CAIRO: Extreme weather brought Cairo to a standstill this week with severe flooding that caused buildings to collapse. 

Homes in the Fifth Settlement, one of the capital’s most affluent districts, were flooded on Tuesday and Wednesday and hit by power cuts lasting hours. Motorists on Cairo’s busy ring road were forced to sleep in their cars after being stranded for more than eight hours.

And in Alexandria, Egypt’s second city, a man died when a billboard on the popular coastal promenade blew away and fell on him.

Trains were delayed because of heavy rainfall and the police rescued 30 students from the Hayah International Academy after they fell down a mountain during a trip to the Wadi Degla nature reserve.

The public reacted angrily to what they regarded as incompetent management by officials.

Rain caused extensive damage to Area Ragy’s home in the Fifth Settlement when water poured through the ceiling.

“Everything is ruined in my flat. Home appliances don’t work any more and I don’t know how I’m going to pay for the damage,” said Ragy, a 28-year-old housewife. “I kept calling 122 (the police emergency number) but they did not even answer. Who should I call then when something like that happens? We were stuck with no one to give us any kind of support. No one is telling us anything. People are always on their own.”

The city’s sanitation authority set up a hotline but claimed that it had received no complaints, however residents said that they were unable to reach anyone from the authority because the chief and his deputies had their mobile phones switched off.

Others complained about the lack of equipment to pump water and mud from streets built without storm drains, and posted pictures of themselves stuck in traffic with ankle-deep water inside their cars.

“My kids and I could not get home to Maadi (south Cairo) and had to sleep in our car,” Ahmed Abdel-Latif, a 32-year-old civil engineer, told Arab News. “The kids kept crying and I couldn’t do anything for them. We did not move a meter for two hours, and we are talking here about a wealthy neighborhood that is maybe less than ten years old ... This is how our modern roads look.”

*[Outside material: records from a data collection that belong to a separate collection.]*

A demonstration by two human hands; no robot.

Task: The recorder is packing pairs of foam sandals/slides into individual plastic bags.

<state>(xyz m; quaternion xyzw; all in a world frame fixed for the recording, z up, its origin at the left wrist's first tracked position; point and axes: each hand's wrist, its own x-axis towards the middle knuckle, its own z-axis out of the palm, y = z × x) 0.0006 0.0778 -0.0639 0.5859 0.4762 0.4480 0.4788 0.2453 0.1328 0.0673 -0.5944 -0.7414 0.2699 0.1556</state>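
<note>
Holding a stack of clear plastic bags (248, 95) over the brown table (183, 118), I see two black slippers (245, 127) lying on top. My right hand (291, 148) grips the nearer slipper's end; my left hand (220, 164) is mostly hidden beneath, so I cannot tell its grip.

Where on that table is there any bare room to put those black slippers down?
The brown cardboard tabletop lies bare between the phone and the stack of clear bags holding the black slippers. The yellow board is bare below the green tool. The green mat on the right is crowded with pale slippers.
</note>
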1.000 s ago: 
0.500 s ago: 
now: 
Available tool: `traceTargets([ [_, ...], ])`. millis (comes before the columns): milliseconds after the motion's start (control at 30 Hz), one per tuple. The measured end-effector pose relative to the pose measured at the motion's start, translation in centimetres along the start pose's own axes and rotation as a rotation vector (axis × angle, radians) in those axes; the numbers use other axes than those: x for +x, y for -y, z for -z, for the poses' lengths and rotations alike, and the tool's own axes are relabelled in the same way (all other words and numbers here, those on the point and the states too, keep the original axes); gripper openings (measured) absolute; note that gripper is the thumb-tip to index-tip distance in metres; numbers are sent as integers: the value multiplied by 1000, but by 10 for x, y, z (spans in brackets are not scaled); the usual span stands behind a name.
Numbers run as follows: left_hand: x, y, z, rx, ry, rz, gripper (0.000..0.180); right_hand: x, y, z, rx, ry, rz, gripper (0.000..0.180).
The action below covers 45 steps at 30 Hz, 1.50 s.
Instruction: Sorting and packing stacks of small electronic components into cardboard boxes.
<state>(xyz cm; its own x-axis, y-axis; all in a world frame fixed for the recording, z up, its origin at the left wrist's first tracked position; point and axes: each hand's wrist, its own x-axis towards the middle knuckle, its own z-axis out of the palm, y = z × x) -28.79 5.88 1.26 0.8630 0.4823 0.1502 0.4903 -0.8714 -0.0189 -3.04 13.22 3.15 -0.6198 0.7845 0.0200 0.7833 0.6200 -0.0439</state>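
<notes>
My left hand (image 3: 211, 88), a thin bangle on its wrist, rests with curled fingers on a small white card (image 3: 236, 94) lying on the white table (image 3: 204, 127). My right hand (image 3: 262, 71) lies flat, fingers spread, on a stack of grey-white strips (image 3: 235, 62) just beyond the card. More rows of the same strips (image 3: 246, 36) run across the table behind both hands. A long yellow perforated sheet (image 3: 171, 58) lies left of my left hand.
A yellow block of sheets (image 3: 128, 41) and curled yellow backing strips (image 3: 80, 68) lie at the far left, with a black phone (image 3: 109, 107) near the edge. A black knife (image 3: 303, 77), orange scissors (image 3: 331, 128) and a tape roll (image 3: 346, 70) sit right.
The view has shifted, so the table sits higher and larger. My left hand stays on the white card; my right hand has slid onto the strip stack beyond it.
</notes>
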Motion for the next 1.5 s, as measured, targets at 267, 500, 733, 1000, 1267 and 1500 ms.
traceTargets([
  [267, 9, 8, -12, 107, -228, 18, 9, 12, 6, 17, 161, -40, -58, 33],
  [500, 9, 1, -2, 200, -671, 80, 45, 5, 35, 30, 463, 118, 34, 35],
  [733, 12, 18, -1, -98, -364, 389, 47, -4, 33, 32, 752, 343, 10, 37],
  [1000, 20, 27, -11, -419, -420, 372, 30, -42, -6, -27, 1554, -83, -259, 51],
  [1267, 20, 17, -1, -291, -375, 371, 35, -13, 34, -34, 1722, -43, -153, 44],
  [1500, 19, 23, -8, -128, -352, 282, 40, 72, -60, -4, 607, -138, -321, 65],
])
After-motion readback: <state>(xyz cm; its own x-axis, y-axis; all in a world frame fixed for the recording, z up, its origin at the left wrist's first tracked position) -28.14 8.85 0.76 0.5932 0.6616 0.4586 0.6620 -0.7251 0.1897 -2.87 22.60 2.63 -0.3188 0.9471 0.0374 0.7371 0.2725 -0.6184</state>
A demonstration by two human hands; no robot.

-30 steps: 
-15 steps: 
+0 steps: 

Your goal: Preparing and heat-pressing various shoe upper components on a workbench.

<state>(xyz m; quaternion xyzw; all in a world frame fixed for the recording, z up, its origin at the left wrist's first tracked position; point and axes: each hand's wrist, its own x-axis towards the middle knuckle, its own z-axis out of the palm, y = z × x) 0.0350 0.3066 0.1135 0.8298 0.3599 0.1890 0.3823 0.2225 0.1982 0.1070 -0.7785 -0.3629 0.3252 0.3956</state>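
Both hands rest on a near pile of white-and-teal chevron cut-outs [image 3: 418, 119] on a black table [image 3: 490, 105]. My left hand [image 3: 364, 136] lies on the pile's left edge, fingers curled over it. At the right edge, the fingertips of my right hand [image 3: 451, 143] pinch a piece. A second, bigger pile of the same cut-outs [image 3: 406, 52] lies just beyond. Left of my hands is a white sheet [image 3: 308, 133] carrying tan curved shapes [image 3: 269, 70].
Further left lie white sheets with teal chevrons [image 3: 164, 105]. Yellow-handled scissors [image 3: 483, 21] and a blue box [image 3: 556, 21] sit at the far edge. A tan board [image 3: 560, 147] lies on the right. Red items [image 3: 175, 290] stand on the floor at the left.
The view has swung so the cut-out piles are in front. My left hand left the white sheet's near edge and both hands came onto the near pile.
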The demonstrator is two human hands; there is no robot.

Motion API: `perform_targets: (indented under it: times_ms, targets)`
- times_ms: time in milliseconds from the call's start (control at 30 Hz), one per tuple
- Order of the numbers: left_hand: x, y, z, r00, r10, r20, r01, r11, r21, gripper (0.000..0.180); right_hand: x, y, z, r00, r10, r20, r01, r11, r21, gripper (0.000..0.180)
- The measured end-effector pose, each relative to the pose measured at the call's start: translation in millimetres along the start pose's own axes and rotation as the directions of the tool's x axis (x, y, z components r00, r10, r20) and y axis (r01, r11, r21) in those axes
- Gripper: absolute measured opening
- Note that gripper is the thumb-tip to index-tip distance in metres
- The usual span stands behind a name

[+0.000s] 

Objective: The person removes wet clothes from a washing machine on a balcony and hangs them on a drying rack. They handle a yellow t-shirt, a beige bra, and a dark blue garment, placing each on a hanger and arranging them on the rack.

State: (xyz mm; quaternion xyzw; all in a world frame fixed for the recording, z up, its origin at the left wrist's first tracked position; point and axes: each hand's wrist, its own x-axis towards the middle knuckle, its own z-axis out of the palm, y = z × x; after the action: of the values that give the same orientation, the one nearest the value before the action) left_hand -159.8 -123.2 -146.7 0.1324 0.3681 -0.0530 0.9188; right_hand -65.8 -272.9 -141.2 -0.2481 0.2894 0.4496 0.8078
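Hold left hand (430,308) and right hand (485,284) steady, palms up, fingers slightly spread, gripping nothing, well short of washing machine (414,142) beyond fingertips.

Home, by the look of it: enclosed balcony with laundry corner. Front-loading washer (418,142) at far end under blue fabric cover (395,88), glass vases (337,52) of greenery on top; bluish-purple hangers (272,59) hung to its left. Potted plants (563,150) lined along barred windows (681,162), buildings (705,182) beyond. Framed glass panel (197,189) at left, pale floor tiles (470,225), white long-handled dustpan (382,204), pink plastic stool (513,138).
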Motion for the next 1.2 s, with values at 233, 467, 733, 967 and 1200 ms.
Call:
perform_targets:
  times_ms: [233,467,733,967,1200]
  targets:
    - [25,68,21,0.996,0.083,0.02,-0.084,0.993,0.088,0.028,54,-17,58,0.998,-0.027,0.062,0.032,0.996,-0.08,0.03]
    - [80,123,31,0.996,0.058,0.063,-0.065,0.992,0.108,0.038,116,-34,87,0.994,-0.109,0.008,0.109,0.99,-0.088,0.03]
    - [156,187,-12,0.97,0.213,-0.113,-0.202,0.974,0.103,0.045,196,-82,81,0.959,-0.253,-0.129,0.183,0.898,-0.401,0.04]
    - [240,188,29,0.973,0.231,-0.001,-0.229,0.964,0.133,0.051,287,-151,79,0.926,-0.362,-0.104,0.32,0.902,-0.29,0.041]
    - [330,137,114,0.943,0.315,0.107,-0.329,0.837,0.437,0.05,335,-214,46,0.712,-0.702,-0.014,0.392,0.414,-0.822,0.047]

Traffic police commander Abdellah Rashad confirmed that the road from Cairo to Ain Sokhna was also closed for 60 kilometers due to “heavy rain.”

People posted photos of the collapsed ceiling at the relatively new Point 90 mall near the American University as an example of the “weak infrastructure” of the high-priced buildings in the Fifth Settlement.

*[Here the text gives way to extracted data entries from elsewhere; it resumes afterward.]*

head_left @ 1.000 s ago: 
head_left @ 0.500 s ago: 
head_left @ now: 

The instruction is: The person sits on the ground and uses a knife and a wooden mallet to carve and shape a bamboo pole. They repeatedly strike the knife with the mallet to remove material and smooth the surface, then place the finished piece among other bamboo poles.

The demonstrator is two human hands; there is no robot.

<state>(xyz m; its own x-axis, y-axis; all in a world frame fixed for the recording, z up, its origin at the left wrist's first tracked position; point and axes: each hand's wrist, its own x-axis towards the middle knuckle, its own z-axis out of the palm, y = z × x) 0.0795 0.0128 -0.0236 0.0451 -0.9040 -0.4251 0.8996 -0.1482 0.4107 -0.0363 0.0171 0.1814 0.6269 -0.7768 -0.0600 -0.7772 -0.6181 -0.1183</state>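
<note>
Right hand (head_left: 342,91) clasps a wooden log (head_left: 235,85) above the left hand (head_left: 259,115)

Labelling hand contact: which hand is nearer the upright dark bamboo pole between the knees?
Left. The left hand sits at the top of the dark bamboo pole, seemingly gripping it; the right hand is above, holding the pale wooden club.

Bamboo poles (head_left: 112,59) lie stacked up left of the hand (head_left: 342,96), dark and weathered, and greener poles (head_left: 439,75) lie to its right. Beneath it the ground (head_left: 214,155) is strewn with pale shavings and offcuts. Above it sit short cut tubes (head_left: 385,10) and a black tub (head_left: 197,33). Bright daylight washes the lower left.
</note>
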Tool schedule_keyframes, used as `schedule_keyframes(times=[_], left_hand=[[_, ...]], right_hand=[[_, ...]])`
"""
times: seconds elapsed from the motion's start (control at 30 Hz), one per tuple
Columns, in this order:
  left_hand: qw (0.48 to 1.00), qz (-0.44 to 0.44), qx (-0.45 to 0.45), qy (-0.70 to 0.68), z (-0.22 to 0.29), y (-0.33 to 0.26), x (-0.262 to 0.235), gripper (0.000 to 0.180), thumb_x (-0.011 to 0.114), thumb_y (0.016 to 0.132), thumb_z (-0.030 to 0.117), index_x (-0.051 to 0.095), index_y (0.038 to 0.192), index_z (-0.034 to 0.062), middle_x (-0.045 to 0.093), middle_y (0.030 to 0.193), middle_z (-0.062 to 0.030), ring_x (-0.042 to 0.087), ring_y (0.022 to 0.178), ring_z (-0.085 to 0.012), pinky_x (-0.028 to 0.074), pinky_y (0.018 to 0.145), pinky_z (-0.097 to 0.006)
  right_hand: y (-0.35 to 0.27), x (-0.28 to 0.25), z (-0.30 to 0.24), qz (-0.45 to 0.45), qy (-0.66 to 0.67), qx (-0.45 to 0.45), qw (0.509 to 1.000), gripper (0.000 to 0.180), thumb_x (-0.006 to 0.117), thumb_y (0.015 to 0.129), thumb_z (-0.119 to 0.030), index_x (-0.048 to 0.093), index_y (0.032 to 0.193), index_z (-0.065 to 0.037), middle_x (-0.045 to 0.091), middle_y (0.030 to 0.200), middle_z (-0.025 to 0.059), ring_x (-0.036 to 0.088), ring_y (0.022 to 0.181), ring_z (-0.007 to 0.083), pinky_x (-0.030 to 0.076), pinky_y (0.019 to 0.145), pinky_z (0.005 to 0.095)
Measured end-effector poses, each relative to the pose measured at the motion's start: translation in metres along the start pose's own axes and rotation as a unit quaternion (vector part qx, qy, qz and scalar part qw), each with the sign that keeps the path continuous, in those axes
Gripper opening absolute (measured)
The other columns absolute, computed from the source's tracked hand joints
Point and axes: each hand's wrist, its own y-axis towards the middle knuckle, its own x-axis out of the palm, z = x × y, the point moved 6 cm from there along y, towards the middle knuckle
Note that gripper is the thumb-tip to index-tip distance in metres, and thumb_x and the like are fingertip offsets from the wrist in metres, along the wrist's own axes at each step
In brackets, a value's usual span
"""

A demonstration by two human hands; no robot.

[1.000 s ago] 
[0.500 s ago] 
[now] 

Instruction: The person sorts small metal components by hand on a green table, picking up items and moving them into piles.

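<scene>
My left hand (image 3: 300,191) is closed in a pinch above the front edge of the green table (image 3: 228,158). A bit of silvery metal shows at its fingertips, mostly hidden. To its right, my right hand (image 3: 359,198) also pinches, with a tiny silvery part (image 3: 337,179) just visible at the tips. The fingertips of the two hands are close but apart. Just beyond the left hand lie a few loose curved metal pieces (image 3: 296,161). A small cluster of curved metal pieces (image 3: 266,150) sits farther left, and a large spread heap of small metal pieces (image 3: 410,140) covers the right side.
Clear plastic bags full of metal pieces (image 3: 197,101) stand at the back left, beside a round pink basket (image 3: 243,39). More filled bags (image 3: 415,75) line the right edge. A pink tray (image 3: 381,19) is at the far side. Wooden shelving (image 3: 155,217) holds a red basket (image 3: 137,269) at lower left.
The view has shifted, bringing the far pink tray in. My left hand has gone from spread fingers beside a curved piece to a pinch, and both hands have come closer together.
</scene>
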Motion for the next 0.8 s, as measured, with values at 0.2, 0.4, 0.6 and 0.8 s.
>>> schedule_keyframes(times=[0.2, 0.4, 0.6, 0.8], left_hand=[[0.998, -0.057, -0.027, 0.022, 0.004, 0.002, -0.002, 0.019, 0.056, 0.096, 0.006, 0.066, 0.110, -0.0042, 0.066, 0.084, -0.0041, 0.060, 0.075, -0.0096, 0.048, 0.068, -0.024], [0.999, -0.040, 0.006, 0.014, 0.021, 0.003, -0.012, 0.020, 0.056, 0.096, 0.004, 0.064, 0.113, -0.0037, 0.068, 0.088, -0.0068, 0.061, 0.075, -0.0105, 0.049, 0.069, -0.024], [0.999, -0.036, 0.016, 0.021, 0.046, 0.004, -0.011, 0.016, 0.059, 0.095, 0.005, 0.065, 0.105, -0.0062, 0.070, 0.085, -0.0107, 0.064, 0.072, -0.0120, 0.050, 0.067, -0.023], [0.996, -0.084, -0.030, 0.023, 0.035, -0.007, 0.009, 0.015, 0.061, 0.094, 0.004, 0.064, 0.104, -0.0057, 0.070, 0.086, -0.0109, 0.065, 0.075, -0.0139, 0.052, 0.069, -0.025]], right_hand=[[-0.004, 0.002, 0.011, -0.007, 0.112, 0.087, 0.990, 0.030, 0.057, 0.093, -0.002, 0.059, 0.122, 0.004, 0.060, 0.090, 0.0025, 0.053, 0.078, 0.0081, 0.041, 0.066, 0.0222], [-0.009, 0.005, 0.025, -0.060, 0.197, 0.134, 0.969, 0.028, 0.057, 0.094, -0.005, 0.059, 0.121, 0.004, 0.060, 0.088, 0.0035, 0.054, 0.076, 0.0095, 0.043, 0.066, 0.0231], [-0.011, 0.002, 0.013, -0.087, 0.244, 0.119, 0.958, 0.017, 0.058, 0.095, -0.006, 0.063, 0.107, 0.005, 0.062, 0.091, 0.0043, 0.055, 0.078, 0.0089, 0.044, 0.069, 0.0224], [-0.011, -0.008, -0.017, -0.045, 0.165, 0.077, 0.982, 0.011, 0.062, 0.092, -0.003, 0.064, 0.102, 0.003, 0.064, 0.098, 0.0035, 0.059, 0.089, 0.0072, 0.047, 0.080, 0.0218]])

“The best place for agriculture now is the Fifth Settlement,” said one Facebook post. Another read: “Villas for sale with sea view.” 

In the absence of any help from officials, activists launched their own information-gathering system using the hashtag #Kalak_Kajra_Jadidah (“so this is new Cairo”). 

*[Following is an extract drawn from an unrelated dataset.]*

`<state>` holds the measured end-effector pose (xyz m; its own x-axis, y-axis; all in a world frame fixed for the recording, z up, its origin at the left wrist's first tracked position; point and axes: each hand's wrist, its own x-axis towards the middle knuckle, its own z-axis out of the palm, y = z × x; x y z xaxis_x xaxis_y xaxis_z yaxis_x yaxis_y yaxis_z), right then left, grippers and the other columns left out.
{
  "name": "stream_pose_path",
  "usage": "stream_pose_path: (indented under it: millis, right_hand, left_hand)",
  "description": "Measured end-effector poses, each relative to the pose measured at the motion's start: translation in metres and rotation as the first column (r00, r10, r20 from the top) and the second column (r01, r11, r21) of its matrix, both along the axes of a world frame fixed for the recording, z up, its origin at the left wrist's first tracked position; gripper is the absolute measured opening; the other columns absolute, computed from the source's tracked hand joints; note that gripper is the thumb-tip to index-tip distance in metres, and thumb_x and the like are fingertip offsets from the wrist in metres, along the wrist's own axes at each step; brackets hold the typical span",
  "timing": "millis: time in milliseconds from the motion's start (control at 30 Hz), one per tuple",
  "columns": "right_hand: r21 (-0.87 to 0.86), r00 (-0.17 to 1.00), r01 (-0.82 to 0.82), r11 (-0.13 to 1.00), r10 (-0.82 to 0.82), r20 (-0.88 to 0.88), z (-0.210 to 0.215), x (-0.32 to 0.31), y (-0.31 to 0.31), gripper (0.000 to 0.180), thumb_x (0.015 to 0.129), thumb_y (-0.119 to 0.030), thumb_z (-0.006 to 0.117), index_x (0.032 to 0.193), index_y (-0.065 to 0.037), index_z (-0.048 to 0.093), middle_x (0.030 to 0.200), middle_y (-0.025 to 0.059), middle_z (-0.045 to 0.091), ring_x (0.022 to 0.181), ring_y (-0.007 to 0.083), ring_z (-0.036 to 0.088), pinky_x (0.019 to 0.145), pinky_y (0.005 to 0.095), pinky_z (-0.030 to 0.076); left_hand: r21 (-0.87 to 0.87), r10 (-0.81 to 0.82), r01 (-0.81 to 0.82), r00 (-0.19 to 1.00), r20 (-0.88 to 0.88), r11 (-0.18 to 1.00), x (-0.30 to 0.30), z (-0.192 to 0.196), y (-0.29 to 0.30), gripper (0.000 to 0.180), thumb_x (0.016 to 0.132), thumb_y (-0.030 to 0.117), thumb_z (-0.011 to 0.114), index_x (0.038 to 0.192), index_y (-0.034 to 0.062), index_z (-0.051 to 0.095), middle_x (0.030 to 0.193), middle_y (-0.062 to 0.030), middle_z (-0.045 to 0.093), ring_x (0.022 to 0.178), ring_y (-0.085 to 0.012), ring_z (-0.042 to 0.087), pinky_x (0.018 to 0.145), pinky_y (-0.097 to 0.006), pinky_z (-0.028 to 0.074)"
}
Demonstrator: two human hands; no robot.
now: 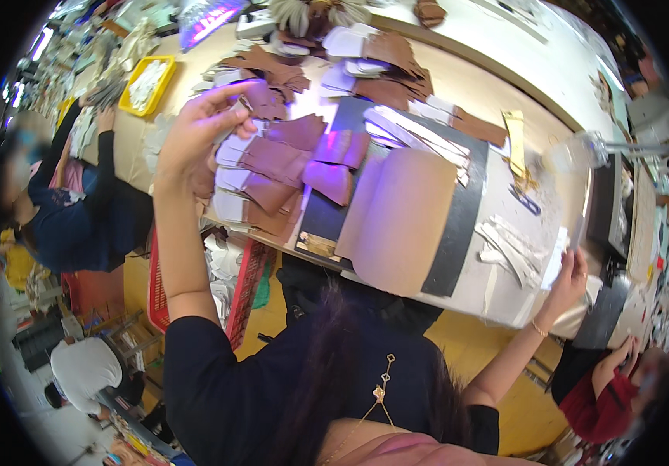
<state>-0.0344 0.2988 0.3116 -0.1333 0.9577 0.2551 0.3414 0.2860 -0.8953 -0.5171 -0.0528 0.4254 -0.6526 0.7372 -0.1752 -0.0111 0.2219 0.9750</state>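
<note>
Left grip (201, 130): raised, thumb and fingers pinched narrow; I cannot tell what, if anything, sits between them.
Brown-and-white pieces (276, 165): fanned on the table (499, 199), just right of the left grip.
Right grip (566, 286): fingers bent by the table's right edge; I cannot tell whether it holds anything.
White strips (507, 250): loose, near the right grip.
In between: a curved brown sheet (406, 221) on a black board (459, 221).

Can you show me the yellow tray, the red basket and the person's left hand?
Yellow tray (162, 87), head view: its right rim.
Red basket (245, 289), head view: its right wall.
Left hand (199, 128), head view: its middle.
</note>
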Motion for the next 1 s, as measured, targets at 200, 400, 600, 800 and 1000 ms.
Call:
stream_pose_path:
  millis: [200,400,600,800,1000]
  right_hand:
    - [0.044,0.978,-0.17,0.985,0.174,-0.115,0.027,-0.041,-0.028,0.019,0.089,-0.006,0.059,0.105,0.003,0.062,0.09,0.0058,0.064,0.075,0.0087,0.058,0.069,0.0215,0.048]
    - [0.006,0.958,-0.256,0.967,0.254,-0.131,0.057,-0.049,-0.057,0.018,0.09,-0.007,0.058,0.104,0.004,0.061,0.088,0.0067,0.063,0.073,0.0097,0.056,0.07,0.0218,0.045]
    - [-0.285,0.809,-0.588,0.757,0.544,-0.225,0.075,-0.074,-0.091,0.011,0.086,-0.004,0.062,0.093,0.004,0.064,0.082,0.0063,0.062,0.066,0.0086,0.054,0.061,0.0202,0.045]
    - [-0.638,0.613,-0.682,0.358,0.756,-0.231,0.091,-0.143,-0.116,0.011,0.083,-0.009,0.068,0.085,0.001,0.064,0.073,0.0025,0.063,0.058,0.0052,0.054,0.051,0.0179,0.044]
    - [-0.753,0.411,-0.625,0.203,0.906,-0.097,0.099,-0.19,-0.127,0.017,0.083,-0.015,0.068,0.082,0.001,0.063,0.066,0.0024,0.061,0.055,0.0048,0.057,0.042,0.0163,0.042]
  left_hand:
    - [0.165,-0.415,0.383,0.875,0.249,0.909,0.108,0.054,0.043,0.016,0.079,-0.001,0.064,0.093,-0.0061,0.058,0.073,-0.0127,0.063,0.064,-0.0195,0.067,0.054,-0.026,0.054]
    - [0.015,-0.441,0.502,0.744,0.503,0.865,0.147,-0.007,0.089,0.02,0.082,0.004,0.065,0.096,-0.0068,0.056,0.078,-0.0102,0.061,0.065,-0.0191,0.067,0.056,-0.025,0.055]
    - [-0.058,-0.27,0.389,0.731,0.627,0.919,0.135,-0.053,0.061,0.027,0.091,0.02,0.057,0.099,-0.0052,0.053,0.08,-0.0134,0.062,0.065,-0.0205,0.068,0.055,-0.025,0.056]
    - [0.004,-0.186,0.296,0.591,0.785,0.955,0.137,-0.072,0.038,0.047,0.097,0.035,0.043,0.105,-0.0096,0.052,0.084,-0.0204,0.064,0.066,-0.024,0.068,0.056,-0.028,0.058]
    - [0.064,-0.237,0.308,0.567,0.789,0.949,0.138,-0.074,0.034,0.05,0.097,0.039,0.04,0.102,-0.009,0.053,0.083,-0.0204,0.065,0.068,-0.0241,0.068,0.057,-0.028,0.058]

Mohamed Arfan, the minister of administrative supervision, made a surprise tour of the New Cairo area on Wednesday night and quizzed workers at the electricity station about the reasons for the power cuts. He said that the city had to be better prepared in future to avoid a repeat of the disaster.

Sanitation authority officials have been called in to explain themselves as part of an inquiry into why there was apparently so much negligence.